Abstract

Abstract. The occurrence of hypoxia in coastal oceans is a long-standing and growing problem worldwide and is clearly linked to anthropogenic nutrient inputs. While the need for reducing anthropogenic nutrient loads is generally accepted, it is costly and thus requires scientifically sound nutrient-reduction strategies. Issues under debate include the relative importance of nitrogen (N) and phosphorus (P) as well as the magnitude of the reduction requirements. The largest anthropogenically induced hypoxic area in North American coastal waters (of 15 000 ± 5000 km2) forms every summer in the northern Gulf of Mexico where the Mississippi and Atchafalaya rivers deliver large amounts of freshwater and nutrients to the shelf. A 2001 plan for reducing this hypoxic area by nutrient management in the watershed called for a reduction of N loads. Since then evidence of P limitation during the time of hypoxia formation has arisen, and a dual nutrient-reduction strategy for this system has been endorsed. Here we report the first systematic analysis of the effects of single and dual nutrient load reductions from a spatially explicit physical–biogeochemical model for the northern Gulf of Mexico. The model has been shown previously to skillfully represent the processes important for hypoxic formation. Our analysis of an ensemble of simulations with stepwise reductions in N, P, and N and P loads provides insight into the effects of both nutrients on primary production and hypoxia, and it allows us to estimate what nutrient reductions would be required for single and dual nutrient-reduction strategies to reach the hypoxia target. Our results show that, despite temporary P limitation, N is the ultimate limiting nutrient for primary production in this system.
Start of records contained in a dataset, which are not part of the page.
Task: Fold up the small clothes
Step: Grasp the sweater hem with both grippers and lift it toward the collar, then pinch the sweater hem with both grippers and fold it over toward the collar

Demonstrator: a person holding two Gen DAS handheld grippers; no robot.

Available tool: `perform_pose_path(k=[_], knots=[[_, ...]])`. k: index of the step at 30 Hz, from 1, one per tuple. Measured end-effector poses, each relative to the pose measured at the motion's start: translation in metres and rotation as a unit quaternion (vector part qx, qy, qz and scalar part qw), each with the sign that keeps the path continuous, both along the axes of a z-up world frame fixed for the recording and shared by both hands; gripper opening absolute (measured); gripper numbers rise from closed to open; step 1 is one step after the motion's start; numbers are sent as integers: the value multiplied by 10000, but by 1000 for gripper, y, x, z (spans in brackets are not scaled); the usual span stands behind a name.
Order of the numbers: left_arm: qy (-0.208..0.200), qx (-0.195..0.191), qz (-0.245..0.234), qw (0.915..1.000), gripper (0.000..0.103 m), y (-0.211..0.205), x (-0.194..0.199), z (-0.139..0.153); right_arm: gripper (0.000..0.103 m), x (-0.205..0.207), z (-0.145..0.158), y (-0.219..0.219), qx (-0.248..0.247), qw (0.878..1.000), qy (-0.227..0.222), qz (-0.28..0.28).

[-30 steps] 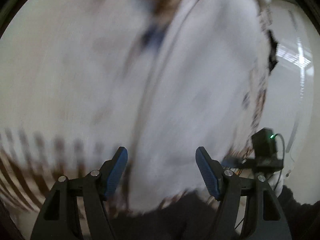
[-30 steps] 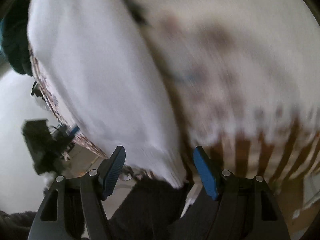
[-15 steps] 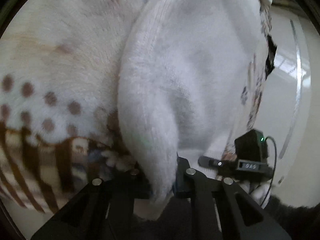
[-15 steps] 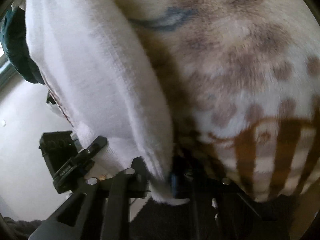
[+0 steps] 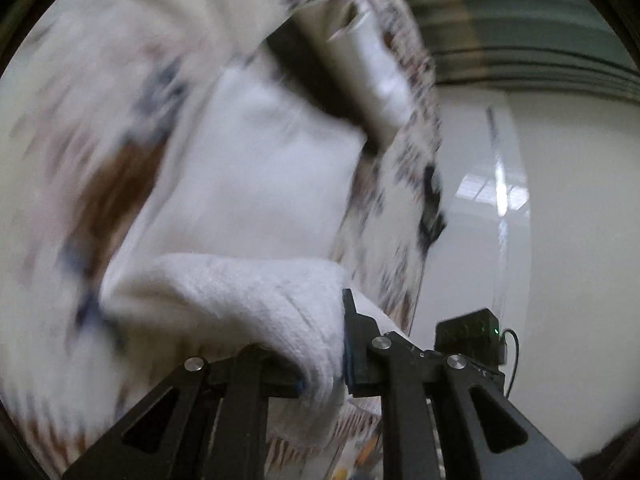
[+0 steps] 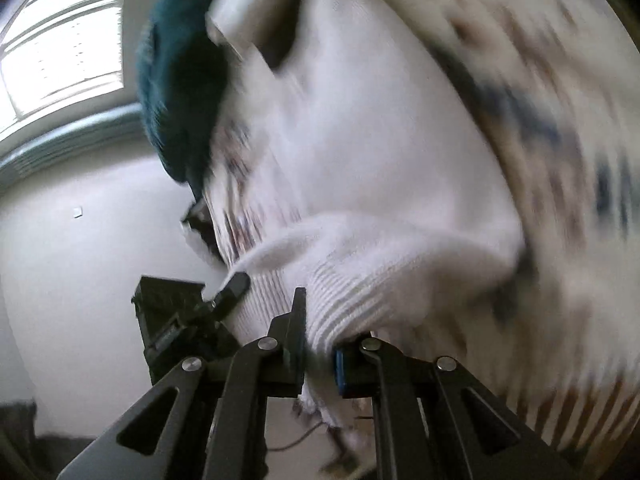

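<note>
Both tongs are squeezed almost all the way closed, and each 1 has a bit of the same soft white knit top pinched in it. Left tongs (image 5: 342,354) hold the fuzzy white edge of the white top (image 5: 256,184), which bunches up over the left jaw and spreads toward 11 o'clock. Right tongs (image 6: 320,354) have closed a little more just now and bite the ribbed hem of the white top (image 6: 384,168), with the ribs running out toward 1 o'clock.

Holding 2 spots on 1 edge makes sense. That way the edge stays straight and can be carried over like a page in a book to make a fold.

Most of the top lies spread on a patterned blanket (image 5: 80,128) with brown and blue marks. Much of the blanket is blurry, so its pattern is hard to read.

In the right view, a dark teal cloth (image 6: 180,76) sits at 11 o'clock near a bright window (image 6: 60,44). It looks like another piece waiting its turn.

Each view also shows the other hand's black tool (image 5: 470,334) close by, at 4 o'clock in the left view.
</note>
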State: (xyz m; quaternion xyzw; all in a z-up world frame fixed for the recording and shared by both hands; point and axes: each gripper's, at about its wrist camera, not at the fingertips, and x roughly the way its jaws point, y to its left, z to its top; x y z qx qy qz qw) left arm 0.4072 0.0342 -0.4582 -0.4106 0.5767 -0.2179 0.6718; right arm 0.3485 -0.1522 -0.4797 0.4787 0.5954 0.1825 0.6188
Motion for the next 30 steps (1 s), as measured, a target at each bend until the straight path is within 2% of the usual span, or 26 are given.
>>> perform_pose_path(k=[2, 4, 6, 7, 8, 9, 10, 11, 13, 15, 17, 18, 19, 21, 22, 23, 24, 25, 26, 30], knots=[[-154, -110, 134, 9997, 13, 1, 39, -2, 10, 44, 14, -26, -154, 9994, -278, -124], [-131, -152, 187, 9996, 17, -2, 80, -11, 11, 90, 20, -34, -221, 9986, -427, -223], [-48, -172, 344, 9992, 36, -1, 114, -23, 16, 133, 8, -40, -162, 9985, -360, -387], [-58, -233, 427, 9988, 41, -3, 127, -25, 21, 155, -1, -44, -154, 9982, -254, -515], [-94, -427, 591, 9973, 53, 6, 139, -28, 36, 171, -7, -52, -94, 9981, -194, -578], [-114, -480, 720, 9962, 58, 12, 142, -26, 45, 187, -11, -52, 14, 9974, -198, -687], [-165, -523, 846, 9949, 58, 12, 148, -24, 52, 173, -17, -85, 23, 9971, -257, -715], [-269, -567, 918, 9938, 59, 18, 150, -20, 54, 179, -17, -90, -23, 9965, -322, -765], [-446, -107, 873, 9951, 61, 21, 148, -12, 56, 183, -9, -93, -235, 9960, -472, -723], [-688, 713, 435, 9941, 61, 11, 146, -8, 58, 180, -3, -100, -804, 9936, -553, -567], [-733, 1509, -119, 9858, 61, -10, 149, -17, 58, 171, -6, -117, -1298, 9898, -490, -310], [-745, 1943, -460, 9770, 61, -25, 154, -25, 58, 168, -11, -125, -1525, 9872, -429, -193], [-758, 2110, -621, 9726, 61, -30, 150, -31, 58, 170, -19, -128, -1639, 9857, -369, -102], [-741, 2594, -1090, 9567, 56, -52, 156, -49, 58, 171, -35, -126, -1810, 9832, -237, 88], [-769, 2789, -1213, 9495, 46, -58, 158, -55, 58, 175, -43, -121, -1876, 9818, -243, 165], [-803, 3013, -1330, 9408, 7, -65, 163, -62, 56, 181, -50, -116, -1958, 9798, -274, 286], [-776, 3056, -1398, 9386, 7, -67, 166, -68, 49, 184, -58, -112, -2058, 9773, -315, 404], [-820, 2992, -1316, 9415, 7, -63, 167, -67, 19, 186, -58, -107, -2163, 9742, -426, 477], [-887, 2937, -1201, 9442, 6, -57, 164, -60, 9, 190, -59, -104, -2271, 9714, -470, 512], [-886, 2504, -569, 9624, 6, -19, 159, -41, 8, 192, -39, -109, -2410, 9675, -726, 233]])
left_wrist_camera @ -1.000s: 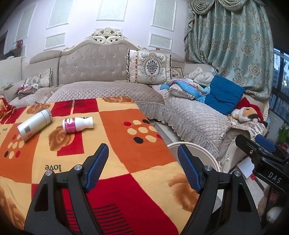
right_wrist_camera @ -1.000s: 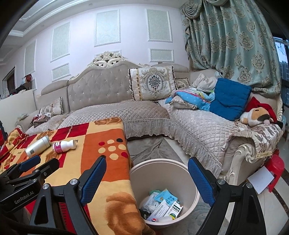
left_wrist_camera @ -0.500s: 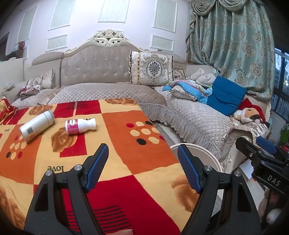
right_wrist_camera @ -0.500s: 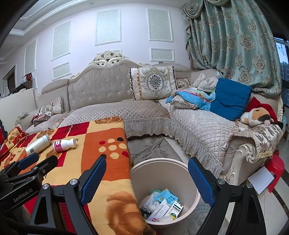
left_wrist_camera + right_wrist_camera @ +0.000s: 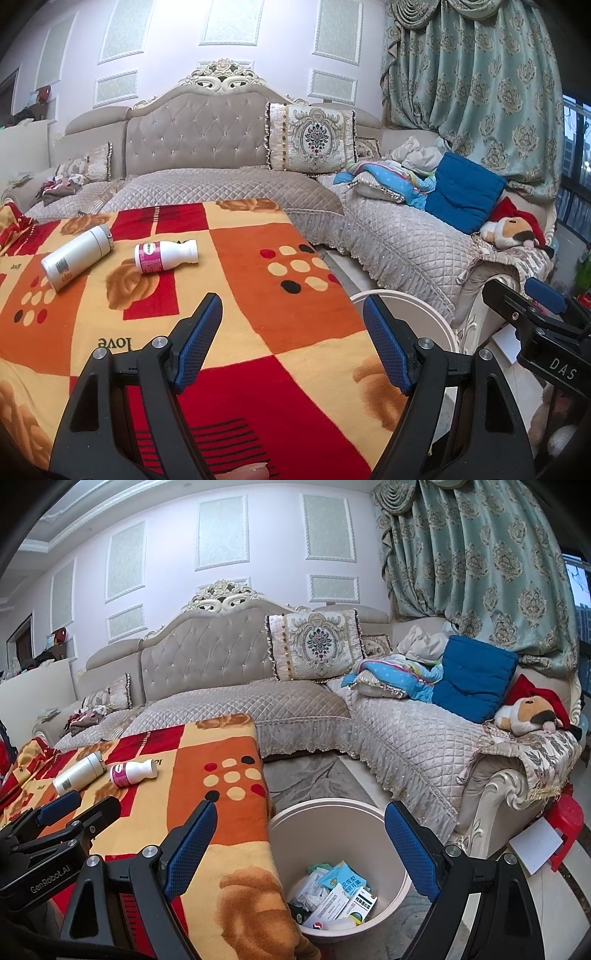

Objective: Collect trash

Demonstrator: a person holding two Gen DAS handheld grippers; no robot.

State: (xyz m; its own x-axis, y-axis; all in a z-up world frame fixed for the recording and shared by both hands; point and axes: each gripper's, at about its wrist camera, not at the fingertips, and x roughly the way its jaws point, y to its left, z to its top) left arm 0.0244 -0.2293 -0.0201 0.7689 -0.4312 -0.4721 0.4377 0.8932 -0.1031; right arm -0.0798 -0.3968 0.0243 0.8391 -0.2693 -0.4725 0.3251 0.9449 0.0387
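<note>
"love" upside down on blanket, "DAS" on right hand-held gripper, "GenRobot.AI" on left hand-held gripper

In the left wrist view only the far rim of the bin is seen, at four o'clock; the rest is hidden behind the blanket and a finger. The print on the bottle and flask, at ten o'clock, cannot be read. The packets in the bin are partly covered by one another.
</note>
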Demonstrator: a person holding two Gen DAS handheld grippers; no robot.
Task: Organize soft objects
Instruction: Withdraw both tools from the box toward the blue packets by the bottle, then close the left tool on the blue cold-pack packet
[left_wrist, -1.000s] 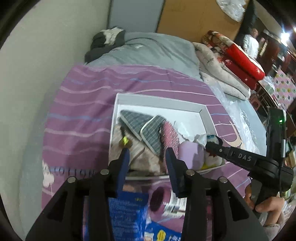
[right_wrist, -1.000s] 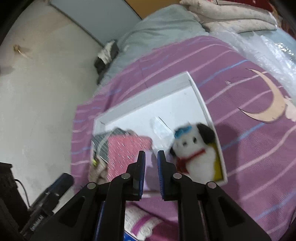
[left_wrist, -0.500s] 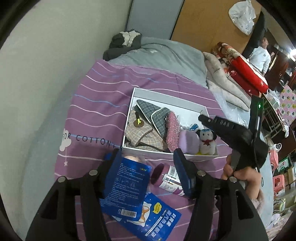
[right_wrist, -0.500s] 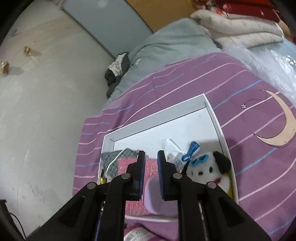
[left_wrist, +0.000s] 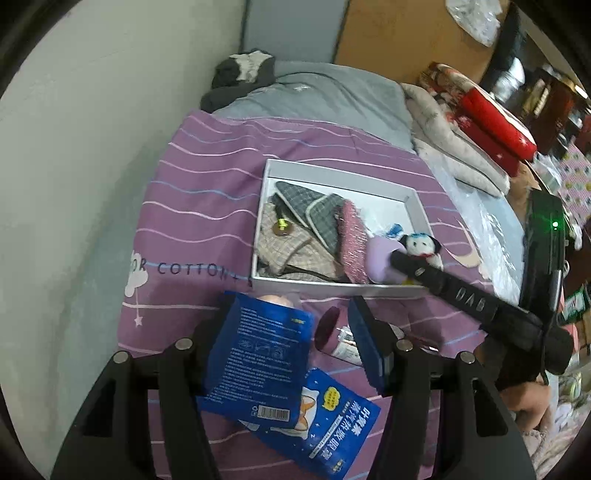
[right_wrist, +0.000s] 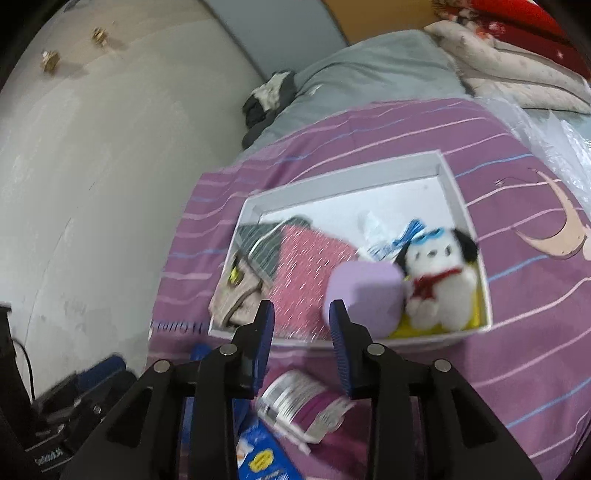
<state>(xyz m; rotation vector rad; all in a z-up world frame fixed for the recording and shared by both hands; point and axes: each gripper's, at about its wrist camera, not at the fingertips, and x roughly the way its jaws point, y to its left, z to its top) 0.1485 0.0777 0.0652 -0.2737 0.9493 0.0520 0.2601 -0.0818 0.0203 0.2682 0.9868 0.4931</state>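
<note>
Box (right_wrist: 343, 182) rim ahead, bare floor beyond toys

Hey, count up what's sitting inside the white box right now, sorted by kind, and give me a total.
In the white box:
Plaid pouches: 3 (beige, two grey)
Pink glittery pouch: 1
Lilac soft block: 1
Plush dog: 1
Clear wrapper with blue print: 1
Total: 7

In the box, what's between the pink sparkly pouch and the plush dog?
The lilac soft block. In the right wrist view it sits between the pink sparkly pouch and the plush dog, against the near wall of the white box.
</note>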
Nevertheless, a reduction in P load would reduce hypoxia because primary production is P limited in the region where density stratification is conducive to hypoxia development, but reductions in N load have a bigger effect. Our simulations show that, at present loads, the system is almost saturated with N, in the sense that the sensitivity of primary production and hypoxia to N load is much lower than it would be at lower N loads. We estimate that reductions of 63±18 % in total N load or 48±21 % in total N and P load are necessary to reach a hypoxic area of 5000 km2, which is consistent with previous estimates from statistical regression models and highly simplified mechanistic models.

Highlights

  • Coastal eutrophication as a result of anthropogenic nutrient inputs is a longstanding and growing problem worldwide with negative effects that include hypoxia (Diaz and Rosenberg, 2008), degradation of habitat and harmful algal blooms (Huisman et al, 2005)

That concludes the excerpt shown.